Determine Method to Use

The exact method to use depends on the source and destination data stores of the data to be migrated. See the table below to find the easiest method to do each kind of migration.

SourceDestinationMethod
project-specific usernameproject-specific username with same Academic IDShared AcademicID Group
Academic ID username (legacy SCC)Shared AcademicID Group
your legacy HLRN/NHR usernameGet Added to Shared AcademicID Group
any other usernameACL
legacy SCC usernameproject-specific username with the same Academic IDShared AcademicID Group
any other usernameACL
legacy HLRN/NHR usernameyour project-specific usernamesGet Added to Shared AcademicID Group
your legacy SCC usernameGet Added to Shared AcademicID Group
any other usernameACL
projectany other projectBetween Projects
Info

The ACL works on most data stores (some don’t support them) and is the most powerful, but it is more complex. You can often use it, but we recommend using the other methods when possible. The data stores they do not work on are:

Get Added to AcademicID Group

Legacy NHR/HLRN usernames have different AcademicIDs than the AcademicID used for project-specific usernames in the HPC Project Portal and legacy SCC usernames. Thus, the Shared AcademicID Group method cannot be directly used. But, the legacy HLRN/NHR username can be added to your shared AcademicID POSIX group (HPC_u_<academicid>) by our support team by writing a support ticket. Make sure to the email address associated with the accounts, or one of them if different email addresses are associated with each. This proves you control one or both (you may be asked for additional information to prove you own the other if they are associated with different email addresses). Make sure to clearly state both your legacy HLRN/NHR username and the AcademicID whose POSIX group it should be added to. Once your legacy HLRN/NHR username has been added to the HPC_u_<academicid> POSIX group, proceed to the Shared AcademicID Group method.

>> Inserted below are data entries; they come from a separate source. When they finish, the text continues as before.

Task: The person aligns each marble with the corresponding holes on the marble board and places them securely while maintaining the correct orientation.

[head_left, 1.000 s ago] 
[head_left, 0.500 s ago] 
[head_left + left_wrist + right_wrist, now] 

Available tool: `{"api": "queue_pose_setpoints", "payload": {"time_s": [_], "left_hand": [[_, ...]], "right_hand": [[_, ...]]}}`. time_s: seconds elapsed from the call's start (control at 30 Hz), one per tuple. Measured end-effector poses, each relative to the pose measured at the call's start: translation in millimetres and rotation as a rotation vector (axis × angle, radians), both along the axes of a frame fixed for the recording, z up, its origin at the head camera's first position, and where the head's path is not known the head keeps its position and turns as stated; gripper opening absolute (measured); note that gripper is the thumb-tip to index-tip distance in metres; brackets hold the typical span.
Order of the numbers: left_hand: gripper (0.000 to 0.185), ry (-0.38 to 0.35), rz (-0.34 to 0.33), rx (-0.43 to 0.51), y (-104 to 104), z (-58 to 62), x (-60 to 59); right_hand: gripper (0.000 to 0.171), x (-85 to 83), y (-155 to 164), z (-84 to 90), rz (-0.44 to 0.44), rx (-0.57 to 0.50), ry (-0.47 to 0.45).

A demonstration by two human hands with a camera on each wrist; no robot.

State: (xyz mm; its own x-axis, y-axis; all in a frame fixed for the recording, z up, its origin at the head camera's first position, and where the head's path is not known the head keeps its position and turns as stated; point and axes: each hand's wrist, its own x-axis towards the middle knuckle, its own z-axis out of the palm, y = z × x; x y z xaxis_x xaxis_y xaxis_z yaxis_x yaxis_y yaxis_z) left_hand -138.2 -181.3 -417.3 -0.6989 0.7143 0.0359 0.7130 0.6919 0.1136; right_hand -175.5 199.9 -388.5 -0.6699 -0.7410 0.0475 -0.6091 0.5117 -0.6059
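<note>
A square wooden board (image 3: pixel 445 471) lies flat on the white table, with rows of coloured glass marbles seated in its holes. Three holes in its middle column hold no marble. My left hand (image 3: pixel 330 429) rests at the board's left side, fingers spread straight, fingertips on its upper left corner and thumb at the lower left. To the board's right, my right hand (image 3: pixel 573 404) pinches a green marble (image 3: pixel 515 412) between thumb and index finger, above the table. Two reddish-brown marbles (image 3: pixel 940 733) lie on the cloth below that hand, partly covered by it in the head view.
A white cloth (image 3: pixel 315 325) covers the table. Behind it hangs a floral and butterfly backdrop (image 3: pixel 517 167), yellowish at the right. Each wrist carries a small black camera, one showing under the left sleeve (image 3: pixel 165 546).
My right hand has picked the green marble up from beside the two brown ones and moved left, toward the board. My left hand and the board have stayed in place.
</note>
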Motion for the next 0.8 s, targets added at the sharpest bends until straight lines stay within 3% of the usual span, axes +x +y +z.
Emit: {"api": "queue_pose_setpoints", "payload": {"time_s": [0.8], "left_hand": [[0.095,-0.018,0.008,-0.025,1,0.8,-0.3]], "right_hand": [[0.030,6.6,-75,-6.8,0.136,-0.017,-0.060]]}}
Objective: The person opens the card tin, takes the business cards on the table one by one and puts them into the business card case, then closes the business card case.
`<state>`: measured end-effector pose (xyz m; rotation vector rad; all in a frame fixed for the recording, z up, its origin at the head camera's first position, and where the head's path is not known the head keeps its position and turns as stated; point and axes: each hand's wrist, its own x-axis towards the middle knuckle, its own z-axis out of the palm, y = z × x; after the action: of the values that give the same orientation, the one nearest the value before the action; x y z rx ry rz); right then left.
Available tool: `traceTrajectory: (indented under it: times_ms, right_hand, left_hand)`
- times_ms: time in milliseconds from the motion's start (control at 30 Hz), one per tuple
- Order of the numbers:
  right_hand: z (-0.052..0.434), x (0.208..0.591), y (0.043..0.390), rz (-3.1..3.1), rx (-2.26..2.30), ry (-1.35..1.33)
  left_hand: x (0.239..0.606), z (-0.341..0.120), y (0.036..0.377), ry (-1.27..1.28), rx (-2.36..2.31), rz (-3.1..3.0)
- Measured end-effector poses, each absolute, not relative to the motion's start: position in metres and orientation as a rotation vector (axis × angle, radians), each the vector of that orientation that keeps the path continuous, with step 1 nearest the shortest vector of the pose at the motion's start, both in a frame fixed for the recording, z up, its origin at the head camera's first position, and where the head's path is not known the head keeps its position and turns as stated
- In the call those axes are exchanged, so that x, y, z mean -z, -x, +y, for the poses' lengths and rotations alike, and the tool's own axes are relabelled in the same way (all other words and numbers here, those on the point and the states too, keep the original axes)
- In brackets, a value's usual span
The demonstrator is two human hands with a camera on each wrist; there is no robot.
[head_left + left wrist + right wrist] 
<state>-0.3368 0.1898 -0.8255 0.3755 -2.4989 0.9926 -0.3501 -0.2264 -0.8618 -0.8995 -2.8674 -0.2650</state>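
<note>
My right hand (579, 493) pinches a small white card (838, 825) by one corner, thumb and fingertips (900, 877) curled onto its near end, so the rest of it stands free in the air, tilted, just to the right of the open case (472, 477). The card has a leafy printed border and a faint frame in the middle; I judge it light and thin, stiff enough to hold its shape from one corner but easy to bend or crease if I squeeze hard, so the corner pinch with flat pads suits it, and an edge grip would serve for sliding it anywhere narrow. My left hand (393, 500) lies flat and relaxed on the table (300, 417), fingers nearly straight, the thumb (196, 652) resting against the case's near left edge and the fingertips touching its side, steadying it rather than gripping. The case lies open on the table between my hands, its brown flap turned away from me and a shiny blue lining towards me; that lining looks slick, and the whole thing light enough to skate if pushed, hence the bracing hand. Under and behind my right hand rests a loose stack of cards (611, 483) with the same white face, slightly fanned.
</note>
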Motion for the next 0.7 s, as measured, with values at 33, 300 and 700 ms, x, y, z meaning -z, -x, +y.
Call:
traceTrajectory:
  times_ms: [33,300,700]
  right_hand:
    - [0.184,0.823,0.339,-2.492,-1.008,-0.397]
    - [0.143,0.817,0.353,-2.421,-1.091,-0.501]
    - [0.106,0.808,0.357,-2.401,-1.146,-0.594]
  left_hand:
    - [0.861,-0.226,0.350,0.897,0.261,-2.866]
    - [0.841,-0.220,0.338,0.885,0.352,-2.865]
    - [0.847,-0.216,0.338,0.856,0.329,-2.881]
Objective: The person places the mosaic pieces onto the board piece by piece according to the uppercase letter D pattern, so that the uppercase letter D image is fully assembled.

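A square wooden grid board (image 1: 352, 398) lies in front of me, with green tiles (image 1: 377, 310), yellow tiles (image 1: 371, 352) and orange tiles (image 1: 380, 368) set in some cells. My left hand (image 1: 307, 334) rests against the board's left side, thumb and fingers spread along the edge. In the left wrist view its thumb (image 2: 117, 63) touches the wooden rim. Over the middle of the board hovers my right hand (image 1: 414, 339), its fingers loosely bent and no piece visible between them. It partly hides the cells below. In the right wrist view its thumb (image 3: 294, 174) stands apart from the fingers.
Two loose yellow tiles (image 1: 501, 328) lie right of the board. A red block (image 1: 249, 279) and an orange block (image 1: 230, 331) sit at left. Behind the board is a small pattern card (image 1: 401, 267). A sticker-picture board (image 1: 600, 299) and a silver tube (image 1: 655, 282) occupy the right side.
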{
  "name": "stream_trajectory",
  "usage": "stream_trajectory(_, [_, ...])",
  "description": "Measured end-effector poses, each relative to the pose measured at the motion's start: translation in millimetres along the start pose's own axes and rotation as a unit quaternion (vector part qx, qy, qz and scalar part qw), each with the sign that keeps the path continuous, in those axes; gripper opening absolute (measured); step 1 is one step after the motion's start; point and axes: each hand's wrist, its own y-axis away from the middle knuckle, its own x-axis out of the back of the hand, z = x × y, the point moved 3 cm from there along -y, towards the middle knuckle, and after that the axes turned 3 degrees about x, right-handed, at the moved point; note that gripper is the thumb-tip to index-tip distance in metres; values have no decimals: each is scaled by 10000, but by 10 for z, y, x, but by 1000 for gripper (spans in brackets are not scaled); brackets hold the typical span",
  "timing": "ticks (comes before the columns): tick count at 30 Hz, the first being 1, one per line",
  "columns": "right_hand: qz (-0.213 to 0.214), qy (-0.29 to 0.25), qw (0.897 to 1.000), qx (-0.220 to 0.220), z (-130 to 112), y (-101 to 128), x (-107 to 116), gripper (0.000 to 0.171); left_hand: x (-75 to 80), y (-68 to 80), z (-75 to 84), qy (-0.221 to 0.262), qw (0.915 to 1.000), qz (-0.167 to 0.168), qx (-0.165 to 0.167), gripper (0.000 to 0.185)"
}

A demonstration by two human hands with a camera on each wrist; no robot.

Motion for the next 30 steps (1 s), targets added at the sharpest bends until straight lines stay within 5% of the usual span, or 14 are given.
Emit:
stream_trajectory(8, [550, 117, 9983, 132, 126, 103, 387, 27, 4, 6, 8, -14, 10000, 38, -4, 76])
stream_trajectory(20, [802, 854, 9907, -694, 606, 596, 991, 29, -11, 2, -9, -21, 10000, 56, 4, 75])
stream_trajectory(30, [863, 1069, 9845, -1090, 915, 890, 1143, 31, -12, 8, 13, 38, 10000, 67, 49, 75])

Using Shared AcademicID Group

Every AcademicID with at least one project-specific username in the HPC Project Portal has a shared POSIX group of the form HPC_u_<academicid>. All of that AcademicID’s project-specific usernames as well as the AcademicID itself (legacy SCC username) are members of this shared POSIX group. For example, John Doe with AcademicID jdoe is a member of two projects and thus, has two project specific usernames u12345 and u56789, he will have a group called HPC_u_jdoe with 3 members jdoe, u12345, and u56789. This shared POSIX group is provided to facilitate easy data migration between these usernames without risk of opening up your data stores to other people by accident.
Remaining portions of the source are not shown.